• Records shown
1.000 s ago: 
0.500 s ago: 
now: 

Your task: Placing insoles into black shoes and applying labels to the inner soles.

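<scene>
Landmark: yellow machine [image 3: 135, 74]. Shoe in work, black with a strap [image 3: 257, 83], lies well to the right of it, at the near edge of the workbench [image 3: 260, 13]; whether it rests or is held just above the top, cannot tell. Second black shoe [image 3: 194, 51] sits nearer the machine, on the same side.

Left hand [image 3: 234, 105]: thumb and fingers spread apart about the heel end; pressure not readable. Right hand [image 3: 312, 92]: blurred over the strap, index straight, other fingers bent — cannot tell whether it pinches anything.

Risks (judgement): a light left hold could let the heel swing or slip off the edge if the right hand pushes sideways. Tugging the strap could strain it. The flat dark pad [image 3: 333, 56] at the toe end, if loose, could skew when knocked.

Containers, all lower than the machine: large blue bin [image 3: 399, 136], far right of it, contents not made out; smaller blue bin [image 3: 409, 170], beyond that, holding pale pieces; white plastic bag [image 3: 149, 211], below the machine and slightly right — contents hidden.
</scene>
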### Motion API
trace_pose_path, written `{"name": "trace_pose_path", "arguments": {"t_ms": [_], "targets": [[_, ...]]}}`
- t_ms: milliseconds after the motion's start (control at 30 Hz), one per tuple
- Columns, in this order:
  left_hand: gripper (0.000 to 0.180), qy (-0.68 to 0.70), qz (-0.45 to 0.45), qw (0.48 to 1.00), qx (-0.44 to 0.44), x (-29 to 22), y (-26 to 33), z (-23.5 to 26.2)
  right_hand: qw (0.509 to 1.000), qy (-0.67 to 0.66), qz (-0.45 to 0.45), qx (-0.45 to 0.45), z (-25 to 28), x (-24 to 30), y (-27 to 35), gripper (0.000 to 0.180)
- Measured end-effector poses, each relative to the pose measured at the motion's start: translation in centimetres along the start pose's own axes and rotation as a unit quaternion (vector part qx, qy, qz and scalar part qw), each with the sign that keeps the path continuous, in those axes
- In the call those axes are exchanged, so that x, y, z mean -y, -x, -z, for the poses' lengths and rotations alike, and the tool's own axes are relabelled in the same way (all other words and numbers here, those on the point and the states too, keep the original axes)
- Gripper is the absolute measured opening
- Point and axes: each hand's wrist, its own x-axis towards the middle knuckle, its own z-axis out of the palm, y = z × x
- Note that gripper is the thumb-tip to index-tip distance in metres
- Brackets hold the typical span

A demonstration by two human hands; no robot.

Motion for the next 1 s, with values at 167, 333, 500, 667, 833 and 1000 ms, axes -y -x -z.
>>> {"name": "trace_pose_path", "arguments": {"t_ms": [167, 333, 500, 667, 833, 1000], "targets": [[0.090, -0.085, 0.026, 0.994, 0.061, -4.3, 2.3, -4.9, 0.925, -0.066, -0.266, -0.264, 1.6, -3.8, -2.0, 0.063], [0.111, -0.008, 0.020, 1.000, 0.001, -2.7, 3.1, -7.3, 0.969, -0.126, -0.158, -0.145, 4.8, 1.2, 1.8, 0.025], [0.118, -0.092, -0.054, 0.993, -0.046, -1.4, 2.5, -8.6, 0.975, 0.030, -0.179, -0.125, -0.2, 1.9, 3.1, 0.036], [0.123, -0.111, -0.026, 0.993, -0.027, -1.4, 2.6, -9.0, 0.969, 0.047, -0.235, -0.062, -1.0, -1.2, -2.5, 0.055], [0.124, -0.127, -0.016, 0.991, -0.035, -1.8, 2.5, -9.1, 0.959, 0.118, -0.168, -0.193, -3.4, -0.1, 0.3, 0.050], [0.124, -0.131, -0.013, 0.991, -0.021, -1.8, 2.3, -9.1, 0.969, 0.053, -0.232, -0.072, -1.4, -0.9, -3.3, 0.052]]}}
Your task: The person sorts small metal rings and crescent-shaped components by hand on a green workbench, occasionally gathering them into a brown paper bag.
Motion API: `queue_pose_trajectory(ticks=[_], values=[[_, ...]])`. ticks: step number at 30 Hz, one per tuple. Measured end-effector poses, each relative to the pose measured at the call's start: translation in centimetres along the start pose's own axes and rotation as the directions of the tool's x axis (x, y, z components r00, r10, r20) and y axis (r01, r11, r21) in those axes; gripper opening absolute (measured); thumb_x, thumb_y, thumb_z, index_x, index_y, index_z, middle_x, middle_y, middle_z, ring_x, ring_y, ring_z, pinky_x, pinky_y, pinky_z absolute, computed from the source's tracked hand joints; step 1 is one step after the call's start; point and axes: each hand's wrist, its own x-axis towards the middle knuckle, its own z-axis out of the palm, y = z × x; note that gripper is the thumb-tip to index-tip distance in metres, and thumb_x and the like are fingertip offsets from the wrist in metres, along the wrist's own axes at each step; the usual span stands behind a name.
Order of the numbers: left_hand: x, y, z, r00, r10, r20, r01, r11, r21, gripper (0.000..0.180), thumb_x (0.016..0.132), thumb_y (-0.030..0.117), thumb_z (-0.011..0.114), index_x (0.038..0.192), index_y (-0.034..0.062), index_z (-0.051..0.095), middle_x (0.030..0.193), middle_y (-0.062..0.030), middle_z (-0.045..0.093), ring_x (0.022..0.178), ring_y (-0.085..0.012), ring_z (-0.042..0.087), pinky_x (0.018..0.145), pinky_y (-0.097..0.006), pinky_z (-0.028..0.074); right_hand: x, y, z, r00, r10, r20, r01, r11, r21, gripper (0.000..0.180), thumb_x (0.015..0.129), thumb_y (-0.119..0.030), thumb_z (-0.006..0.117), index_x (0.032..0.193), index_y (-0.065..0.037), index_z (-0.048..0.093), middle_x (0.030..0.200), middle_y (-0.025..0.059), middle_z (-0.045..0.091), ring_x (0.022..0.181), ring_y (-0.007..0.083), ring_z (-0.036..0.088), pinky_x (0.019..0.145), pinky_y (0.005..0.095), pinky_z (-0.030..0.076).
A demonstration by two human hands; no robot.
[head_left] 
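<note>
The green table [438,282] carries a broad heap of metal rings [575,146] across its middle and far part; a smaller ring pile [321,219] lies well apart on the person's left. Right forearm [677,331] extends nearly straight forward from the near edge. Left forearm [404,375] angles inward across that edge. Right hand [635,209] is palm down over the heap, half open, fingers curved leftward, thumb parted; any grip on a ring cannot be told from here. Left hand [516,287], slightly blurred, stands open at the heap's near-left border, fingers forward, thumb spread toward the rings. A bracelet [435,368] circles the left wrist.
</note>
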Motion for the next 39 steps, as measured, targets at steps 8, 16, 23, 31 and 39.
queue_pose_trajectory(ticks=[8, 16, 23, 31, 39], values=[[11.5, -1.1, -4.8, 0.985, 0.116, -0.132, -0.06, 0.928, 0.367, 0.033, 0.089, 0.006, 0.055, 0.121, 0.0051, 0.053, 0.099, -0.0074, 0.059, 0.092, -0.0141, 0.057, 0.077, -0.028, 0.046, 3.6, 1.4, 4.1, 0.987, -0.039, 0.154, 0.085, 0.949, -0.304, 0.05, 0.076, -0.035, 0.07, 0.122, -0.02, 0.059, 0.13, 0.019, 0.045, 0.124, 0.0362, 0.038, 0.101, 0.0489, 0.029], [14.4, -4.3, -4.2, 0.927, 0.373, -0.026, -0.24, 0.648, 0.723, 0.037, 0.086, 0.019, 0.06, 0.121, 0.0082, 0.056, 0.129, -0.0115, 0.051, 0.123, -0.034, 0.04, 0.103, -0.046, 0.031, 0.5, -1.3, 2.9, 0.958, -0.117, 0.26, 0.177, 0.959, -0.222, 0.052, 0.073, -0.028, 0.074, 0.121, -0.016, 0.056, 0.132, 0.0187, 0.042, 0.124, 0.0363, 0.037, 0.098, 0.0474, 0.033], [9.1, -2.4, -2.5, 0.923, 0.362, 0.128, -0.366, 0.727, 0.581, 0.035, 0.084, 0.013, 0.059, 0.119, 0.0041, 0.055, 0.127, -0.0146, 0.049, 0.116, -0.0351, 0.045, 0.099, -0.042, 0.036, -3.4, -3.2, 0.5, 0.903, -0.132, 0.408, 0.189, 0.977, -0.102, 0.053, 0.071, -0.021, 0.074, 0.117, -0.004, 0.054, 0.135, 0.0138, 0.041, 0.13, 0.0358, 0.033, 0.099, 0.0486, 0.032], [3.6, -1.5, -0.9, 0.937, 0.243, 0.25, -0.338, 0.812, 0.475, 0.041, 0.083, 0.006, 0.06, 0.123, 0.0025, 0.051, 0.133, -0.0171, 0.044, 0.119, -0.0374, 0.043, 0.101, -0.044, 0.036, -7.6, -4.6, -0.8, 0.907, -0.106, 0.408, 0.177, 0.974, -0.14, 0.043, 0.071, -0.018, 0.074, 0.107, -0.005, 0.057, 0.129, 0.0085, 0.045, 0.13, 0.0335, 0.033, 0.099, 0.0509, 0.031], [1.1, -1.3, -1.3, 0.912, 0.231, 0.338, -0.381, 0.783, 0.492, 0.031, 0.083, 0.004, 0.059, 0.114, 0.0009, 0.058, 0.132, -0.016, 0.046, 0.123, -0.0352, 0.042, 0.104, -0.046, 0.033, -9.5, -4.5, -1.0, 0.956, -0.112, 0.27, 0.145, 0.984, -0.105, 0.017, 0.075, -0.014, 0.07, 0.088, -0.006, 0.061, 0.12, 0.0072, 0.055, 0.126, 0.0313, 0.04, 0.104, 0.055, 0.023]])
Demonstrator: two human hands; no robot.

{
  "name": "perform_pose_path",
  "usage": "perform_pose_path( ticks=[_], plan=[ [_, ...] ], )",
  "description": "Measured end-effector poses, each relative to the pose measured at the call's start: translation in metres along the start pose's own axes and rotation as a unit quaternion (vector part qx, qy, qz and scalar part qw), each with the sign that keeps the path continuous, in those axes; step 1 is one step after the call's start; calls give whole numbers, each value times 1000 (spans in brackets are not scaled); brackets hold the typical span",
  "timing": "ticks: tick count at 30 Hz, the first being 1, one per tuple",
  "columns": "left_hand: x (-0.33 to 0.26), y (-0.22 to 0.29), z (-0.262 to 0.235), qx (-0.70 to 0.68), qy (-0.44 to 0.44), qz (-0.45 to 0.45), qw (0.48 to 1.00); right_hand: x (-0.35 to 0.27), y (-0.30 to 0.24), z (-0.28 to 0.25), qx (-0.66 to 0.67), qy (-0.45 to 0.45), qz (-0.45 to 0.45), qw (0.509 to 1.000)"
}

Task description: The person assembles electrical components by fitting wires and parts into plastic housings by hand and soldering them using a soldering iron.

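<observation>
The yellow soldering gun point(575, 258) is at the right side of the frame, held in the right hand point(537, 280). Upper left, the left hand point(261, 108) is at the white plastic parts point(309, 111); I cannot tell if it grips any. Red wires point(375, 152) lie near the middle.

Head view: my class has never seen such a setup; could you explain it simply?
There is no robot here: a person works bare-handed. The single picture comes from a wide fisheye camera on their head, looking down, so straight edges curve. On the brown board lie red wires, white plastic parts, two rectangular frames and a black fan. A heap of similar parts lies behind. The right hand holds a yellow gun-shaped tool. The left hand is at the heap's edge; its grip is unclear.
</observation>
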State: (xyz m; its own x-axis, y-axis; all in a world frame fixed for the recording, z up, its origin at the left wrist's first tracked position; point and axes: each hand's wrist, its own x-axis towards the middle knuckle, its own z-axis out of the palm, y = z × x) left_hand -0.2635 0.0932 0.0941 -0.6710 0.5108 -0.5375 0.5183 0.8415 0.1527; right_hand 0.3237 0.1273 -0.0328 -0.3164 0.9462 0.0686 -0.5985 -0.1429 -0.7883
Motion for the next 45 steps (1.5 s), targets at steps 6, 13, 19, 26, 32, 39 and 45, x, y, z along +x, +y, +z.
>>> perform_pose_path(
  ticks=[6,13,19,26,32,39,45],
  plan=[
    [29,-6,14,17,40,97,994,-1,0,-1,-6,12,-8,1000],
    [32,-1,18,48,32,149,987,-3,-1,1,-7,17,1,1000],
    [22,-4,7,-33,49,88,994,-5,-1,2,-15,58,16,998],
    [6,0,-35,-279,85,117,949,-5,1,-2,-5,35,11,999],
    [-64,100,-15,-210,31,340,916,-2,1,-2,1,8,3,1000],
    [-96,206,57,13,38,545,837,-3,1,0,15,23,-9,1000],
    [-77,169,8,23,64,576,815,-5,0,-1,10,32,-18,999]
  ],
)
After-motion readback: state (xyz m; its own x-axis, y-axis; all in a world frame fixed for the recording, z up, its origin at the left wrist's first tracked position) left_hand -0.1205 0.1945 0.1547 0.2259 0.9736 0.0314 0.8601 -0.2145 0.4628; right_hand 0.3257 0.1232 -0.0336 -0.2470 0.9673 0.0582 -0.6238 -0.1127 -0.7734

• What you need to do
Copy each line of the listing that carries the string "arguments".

• Final answer
trace_pose_path, written `{"name": "trace_pose_path", "arguments": {"t_ms": [_], "targets": [[_, ...]]}}`
>>> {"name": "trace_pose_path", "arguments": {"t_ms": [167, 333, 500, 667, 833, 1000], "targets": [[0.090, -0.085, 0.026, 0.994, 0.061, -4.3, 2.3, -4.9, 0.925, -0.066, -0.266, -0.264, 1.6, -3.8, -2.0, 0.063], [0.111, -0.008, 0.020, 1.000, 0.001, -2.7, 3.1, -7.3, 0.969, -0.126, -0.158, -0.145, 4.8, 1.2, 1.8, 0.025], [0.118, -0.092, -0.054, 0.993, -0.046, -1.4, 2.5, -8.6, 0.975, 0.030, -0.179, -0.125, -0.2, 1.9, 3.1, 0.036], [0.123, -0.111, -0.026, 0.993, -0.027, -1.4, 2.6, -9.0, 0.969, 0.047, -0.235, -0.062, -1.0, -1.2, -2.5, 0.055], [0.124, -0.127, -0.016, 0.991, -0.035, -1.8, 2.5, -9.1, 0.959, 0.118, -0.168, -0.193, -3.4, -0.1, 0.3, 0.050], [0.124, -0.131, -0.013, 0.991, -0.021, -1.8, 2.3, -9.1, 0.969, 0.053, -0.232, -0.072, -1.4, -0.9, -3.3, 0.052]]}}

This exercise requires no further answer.